About Anarchy

Anarchy & Democracy

(2012)

 


 

Definition of Democracy

Etymology: Democracy as the power of the people (and so of each individual composing “the people”).

Abraham Lincoln advocated democracy as:
“the government of the people, by the people, for the people” (The Gettysburg Address, 1863)

However, actual democracy as it exists in political systems today is based on:

  • delegation of power (the individual is not any longer in control of his life)
  • representation of interests (the interests of the strongest people prevail)
  • imposition of will (everybody is subject to the decisions of the majority).

 

 

If we examine a bit closer current reality we might even say that current democracies are the will imposed by a minority, delegated by a relative majority, in order to protect the interests of parasitic strata (e. g. the bureaucracy), national categories (the so-called liberal professions) or financial and economic actors (the banks, the corporations).
Nothing to do not only with the will of the people but also with the will of each and every individual.

 

 

Critique of Democracy

The most radical critique of democracy from an anarchist point of view was from the coiner of the word “Anarchy”, Pierre-Joseph Proudhon:

“This is, notably, the pretension of DEMOCRACY, when it presents itself as the form of government that is best capable of representing the sovereignty of the People. Now, if I am capable of showing that democracy, like monarchy, is nothing other than a facade of sovereignty; that democracy doesn't offer an answer to any question posed by the idea of sovereignty; that democracy cannot, for instance, neither establish the authenticity of the actions attribute to the people, nor say which is the objective and the end of society; if I am able to show that democracy, away from being the most perfect of the governments, is the negation of the sovereignty of the People, and the beginning of his ruin, we will have proved, practically and juridically, that democracy is nothing else that a constitutional despotism that follows another constitutional despotism.”
Pierre-Joseph Proudhon, La Démocratie, 1848

 

Malatesta wrote about majority rule:

“We do not recognize the right of the majority to impose the law on the minority, even if the will of the majority in somewhat complicated issues could really be ascertained.
The fact of having the majority on one's side does not in any way prove that one must be right.
Indeed, humanity has always advanced through the initiative and efforts of individuals and minorities, whereas the majority, by its very nature, is slow, conservative, submissive to superior force and to established privileges.”
Errico Malatesta, Maggioranze e minoranze, 1920

 

 

Recovery of Democracy

However, if for democracy we intend the power of the people, that is of each individual, to take autonomous decisions about his/her life and to select to which community (if any) he/she wants to be part, in that case we can recover the term democracy and give to it a new lease of life.

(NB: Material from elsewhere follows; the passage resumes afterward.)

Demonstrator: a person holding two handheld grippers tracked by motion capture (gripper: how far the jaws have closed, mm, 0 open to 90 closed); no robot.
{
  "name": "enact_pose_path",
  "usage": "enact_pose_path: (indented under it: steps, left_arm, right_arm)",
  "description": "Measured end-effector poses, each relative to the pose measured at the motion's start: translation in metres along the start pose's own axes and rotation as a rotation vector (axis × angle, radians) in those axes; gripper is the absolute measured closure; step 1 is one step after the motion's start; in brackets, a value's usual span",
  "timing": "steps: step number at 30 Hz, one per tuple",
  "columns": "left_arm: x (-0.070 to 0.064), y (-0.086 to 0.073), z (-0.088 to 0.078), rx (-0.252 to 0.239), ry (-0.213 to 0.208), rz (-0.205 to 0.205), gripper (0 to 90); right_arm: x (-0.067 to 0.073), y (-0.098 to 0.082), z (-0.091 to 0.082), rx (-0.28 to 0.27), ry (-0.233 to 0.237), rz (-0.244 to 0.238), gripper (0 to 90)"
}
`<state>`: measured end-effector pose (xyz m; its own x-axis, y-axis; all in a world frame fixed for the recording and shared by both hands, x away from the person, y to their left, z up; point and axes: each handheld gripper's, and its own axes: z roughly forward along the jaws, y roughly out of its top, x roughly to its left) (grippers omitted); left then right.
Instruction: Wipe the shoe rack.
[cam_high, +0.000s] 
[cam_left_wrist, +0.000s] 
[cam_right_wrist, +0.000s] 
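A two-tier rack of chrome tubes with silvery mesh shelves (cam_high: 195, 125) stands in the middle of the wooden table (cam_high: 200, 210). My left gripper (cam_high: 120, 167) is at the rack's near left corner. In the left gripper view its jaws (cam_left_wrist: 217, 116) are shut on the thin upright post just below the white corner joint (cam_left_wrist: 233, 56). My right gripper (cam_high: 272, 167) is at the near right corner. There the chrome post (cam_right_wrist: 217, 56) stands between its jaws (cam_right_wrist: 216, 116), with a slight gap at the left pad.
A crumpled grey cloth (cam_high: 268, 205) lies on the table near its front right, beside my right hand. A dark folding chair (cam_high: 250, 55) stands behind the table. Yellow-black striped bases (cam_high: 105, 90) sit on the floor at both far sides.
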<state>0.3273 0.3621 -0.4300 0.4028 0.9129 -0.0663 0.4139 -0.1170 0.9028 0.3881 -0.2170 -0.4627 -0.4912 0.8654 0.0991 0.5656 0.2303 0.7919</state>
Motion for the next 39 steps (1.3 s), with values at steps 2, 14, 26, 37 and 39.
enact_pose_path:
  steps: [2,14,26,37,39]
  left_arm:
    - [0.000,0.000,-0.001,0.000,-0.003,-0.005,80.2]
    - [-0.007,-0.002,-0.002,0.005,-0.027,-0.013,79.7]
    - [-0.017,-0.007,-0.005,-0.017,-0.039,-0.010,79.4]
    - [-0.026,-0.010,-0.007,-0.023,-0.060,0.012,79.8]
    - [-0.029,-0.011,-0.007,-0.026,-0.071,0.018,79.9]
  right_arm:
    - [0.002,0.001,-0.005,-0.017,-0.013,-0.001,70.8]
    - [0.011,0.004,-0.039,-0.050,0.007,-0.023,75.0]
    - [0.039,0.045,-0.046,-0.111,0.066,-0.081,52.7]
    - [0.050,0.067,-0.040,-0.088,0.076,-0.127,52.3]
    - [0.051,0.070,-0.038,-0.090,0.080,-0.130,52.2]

“By democracy, of course, I do not mean "representative government" in any form, but rather face-to-face democracy.”
“What I am referring to is an evolving tradition of institutional structures, not a social "model."
Democracy generically defined, then, is the direct management of society in face-to-face assemblies - in which policy is formulated by the resident citizenry and administration is executed by mandated and delegated councils.”

“I wish to propose that the democratic and potentially practicable dimension of the libertarian goal be expressed as Communalism, a term that, unlike political terms that once stood unequivocally for radical social change, has not been historically sullied by abuse.”